Ich verstehe die Kritik auch nicht.
Dass mit Linken und CSU zwei Parteien jetzt nicht mehr von der Grundmandatsklausel profitieren, sagt rein gar nichts darüber aus, wie sinnvoll sie ist. Niemand zwingt die CSU dazu, ausschließlich in Bayern anzutreten, und dass die Linke als „Ostpartei“ im Bundestag sein sollte, ist halt auch kein wahlrechtliches Argument.
Erstens: Warum sollten „Regional- und Schwerpunktparteien“ privilegierten Zugang zum Bundes(!)tag haben? Die regionale Ausgewogenheit wird schon durch die Landeslisten sichergestellt, warum sollte ein regionaler Erfolg eine Partei mehr legitimieren als andere? Dafür kann man sicher argumentieren, „wir machen’s halt schon immer so“ ist aber kein Argument.

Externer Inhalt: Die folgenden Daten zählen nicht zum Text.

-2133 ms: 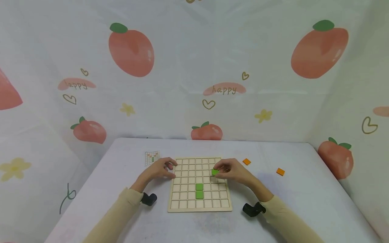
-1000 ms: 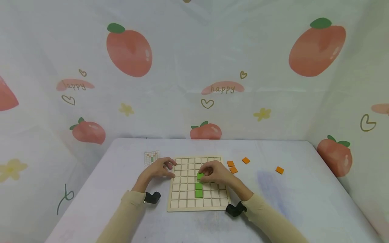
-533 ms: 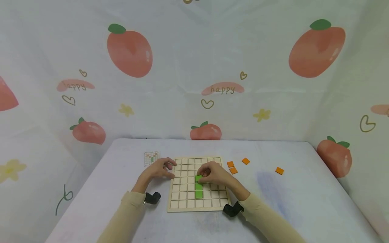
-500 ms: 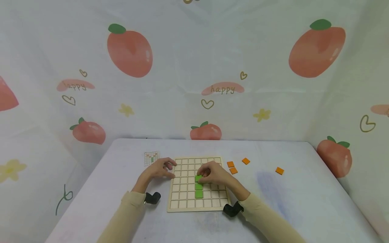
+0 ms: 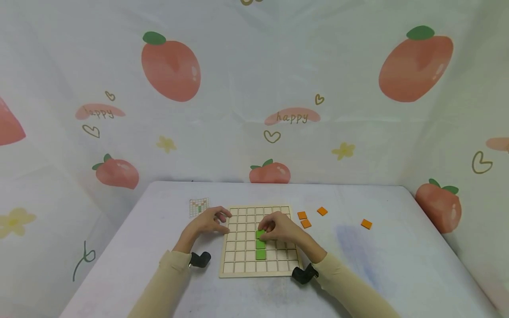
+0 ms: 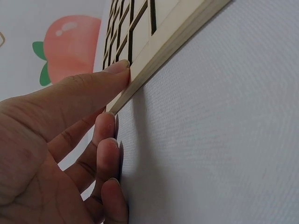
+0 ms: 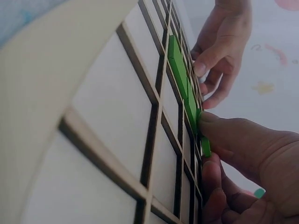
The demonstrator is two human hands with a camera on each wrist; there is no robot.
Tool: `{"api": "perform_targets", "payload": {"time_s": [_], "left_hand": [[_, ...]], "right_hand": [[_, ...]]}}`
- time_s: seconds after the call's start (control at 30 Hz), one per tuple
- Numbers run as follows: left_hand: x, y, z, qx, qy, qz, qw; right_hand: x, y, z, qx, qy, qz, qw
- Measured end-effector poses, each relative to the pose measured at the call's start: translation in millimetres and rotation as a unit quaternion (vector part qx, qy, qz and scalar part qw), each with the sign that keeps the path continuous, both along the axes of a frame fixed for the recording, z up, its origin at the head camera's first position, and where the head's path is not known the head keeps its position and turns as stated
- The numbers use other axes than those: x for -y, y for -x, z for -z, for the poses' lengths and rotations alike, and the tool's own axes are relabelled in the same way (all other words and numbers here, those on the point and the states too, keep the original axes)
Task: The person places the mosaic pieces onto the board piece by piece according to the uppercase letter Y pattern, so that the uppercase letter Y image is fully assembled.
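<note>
A square wooden grid board [image 5: 240,256] lies flat on the white table. Two green tiles, the nearer one [image 5: 260,254] and the one behind it [image 5: 260,244], sit in adjoining cells of one column. Directly beyond them my right hand [image 5: 281,227] pinches a third green tile [image 5: 260,234] between thumb and fingers. The right wrist view shows this held tile [image 7: 205,146] slightly tilted at the end of the green row. At the board's left edge rests my left hand [image 5: 206,222], its thumb [image 6: 93,88] touching the rim and its other fingers loosely bent.
Several orange tiles lie right of the board: a close pair [image 5: 302,215], one farther back [image 5: 322,211] and one far right [image 5: 366,224]. A small printed grid pattern [image 5: 199,206] lies behind my left hand. A fruit-patterned curtain [image 5: 222,110] hangs behind the table.
My right hand has carried the green tile leftward from the board's right side to the green column, uncovering two orange tiles. It has stayed there over the last half second. The left hand has kept still.
</note>
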State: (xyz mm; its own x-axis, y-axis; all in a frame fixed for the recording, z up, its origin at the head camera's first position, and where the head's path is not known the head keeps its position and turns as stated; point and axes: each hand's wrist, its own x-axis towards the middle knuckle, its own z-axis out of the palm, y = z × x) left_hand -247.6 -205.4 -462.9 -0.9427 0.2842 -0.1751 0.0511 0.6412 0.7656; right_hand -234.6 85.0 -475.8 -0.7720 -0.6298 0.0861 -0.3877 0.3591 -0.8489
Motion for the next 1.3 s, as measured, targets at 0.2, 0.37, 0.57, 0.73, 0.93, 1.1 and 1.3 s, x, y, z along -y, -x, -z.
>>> {"api": "perform_targets", "payload": {"time_s": [0.2, 0.37, 0.57, 0.73, 0.93, 1.1, 1.3], "left_hand": [[-1.0, 0.1, -1.0, 0.002, 0.003, -0.004, 1.0000], [-1.6, 1.7, -0.2, 0.002, 0.007, -0.009, 0.9999], [-2.3, 3.7, -1.0, 0.001, -0.001, -0.003, 1.0000], [-2.6, 3.8, -1.0, 0.003, 0.000, -0.004, 1.0000], [-2.9, 1.8, -0.9, 0.003, 0.001, -0.005, 1.0000], [-2.4, -0.6, -1.4, 0.005, -0.002, -0.006, 1.0000], [-1.4, -1.5, -0.5, 0.000, -0.008, -0.002, 1.0000]], "right_hand": [[1.5, 0.1, -1.2, -0.012, -0.014, -0.001, 1.000], [1.6, 0.1, -3.3, -0.011, -0.015, 0.002, 1.000], [-0.1, 1.1, -4.2, -0.002, -0.013, 0.005, 1.000], [-3.4, 1.5, -4.7, 0.007, -0.006, -0.003, 1.000], [-11.7, 2.6, -4.5, 0.005, 0.011, -0.024, 1.000], [-23.4, 2.0, -7.0, 0.001, 0.017, -0.028, 0.999], [-47.3, -1.0, -13.7, 0.014, 0.013, -0.021, 1.000]]}}
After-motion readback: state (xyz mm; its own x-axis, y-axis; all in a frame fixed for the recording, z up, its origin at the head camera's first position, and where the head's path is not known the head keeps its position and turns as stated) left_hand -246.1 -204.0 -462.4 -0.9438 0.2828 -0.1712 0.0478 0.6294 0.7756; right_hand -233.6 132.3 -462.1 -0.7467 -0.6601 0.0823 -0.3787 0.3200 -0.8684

Zweitens: Selbst wenn man die Prämisse annimmt, dass Regionalparteien privilegierten Zugang zum Bundestag haben sollten - wie kommt man auf die Grundmandatsklausel als Indiz dafür? Es reicht ja auch, in Schleswig-Holstein, Bayern und im Saarland jeweils ein Direktmandat zu holen. Was hat das noch mit Regionalität zu tun? Ich frage mich schon, warum die FDP 2013 weniger legitimiert gewesen sein soll als die Linke 2021 - machen zwei Berliner und ein Leipziger von 299 bundesweiten Wahlkreisen wirklich einen so großen legitimatorischen Unterschied? Abgesehen davon: Ist der Witz an der Erststimme nicht eigentlich, dass die Person im Vordergrund stehen soll und nicht die Partei? Man kann ja darüber streiten, wie das in der Realität wirklich ist - aber zumindest das bisherige Wahlrecht geht ja davon aus, dass das der personalisierende Teil ist. Warum dann ausgerechnet diese Personenwahl Ausdruck für das Gewicht einer Partei sein soll, konnte mir auch noch keiner erklären.
Drittens: Ihr habt gleich zweimal argumentiert, dass die Grundmandatsklausel bisher ja auch noch kein Problem gewesen wäre. Dazu zwei Anmerkungen: Es ist einfach eine andere Lage, wenn die Bedeutung des „personalisierten“ Aspekts noch einmal reduziert wird, weil dann die oben erwähnten Rechtfertigungsschwierigkeiten für die Grundmandatsklausel natürlich verstärkt werden. Vor allem aber ist das Argument „Haben wir schon immer so gemacht“ im Wahlverfassungsrecht wirklich nicht das beste. Die Überhangsmandate waren auch 60 Jahre lang Wahlrechtsrealität, und als das in den 90ern wirklich relevant wurde, haben auch genug Leute dagegen veröffentlicht (übrigens teilweise die gleichen, die auch schon die Grundmandatsklausel für verfassungswidrig gehalten haben). Das BVerfG hat trotzdem nochmal zwanzig Jahre gebraucht, bis es das auch endlich mal erkannt hat. Das heißt nicht, dass die Grundmandatsklausel zwingend verfassungswidrig ist. Das bedeutet aber auch, dass man das Argument, man wolle verfassungsrechtlich weniger Angriffsfläche bieten, nicht einfach so beiseite wischen kann.
Insgesamt habe ich einfach die Tiefe vermisst, die Ihr sonst regelmäßig zeigt. Dass man sich jetzt Riesensorgen um die demokratische Kultur macht ist ja schön und gut (btw - die CSU hätte so oder so krakeelt, und dass man der Linken den Einzug möglichst leicht machen will, ist einfach kein Argument - man hätte sich ja nach der Wiedervereinigung überlegen können, ob 3 Direktmandate wirklich noch ausreichend sind, wenn man mal eben 16 Mio. mehr Bürger hat) - dass man aber eine willkürliche Privilegierung mit willkürlichen Anknüpfungspunkten nicht mal hinterfragt, ist nicht Euer normales Niveau.